Let me guess. If you were asked to place yourself in a pile of human beings being piled up between heaven and earth, you’d place yourself somewhere about halfway up – right? The more modest would give yourselves a berth a little lower than the middle; the less realistic may be inclined to clamber a few notches above the centre point of this towering mass of humanity. Well, I have news for you. In this regard, at least, you are pretty commonplace or even ordinary – for that is where the average member of our race would rate themselves. The point is, that to anyone truly good or objective enough (say, a Godlike figure observing the Homo sapiens speck from above, on high, a very great height, a cosmic perspective), there’s no discernible difference. Humankind is compacted into a tightly knit mass of creatures, a little lower than the angels, and corrupt with the stuff of fallenness.

There. I said it. I know you are now nodding sagely and reminding yourself that this is why you never read my column on cheerful days like this. Wrong again, dears. You know I’m right. There is something terribly wrong about you.

Let me let you into a little secret. It’s not. Your condition, state, and nature – that is. It’s been well investigated, documented, and catalogued by a multi-millennial generation of poets, princes, philosophers, psychologists, and priests. (To say nothing of more modest master-penmen such as, ahem, me.) 

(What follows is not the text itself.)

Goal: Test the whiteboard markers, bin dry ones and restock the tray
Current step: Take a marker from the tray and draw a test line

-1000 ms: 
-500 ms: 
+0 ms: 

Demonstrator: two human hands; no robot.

E.g. some Rotten Athenian Sage philosophised: “It is of the nature of desire not to be satisfied, and most men live only for the gratification of it.” (It was Aristotle, in Politics, if you really want to know.) Centuries later, Rousseau had no reason to upgrade his own estimate of the human condition: “Man is born free, but everywhere is in chains.” (Women, you aren’t half off the hook, dears, just because these wits were only half-right about the equality of the sexes a la The Fall!). The Book of Romans puts it best for my taste: “We have all sinned, and come up far, far, far short of the glory of God.” (Very well, then, I paraphrase.)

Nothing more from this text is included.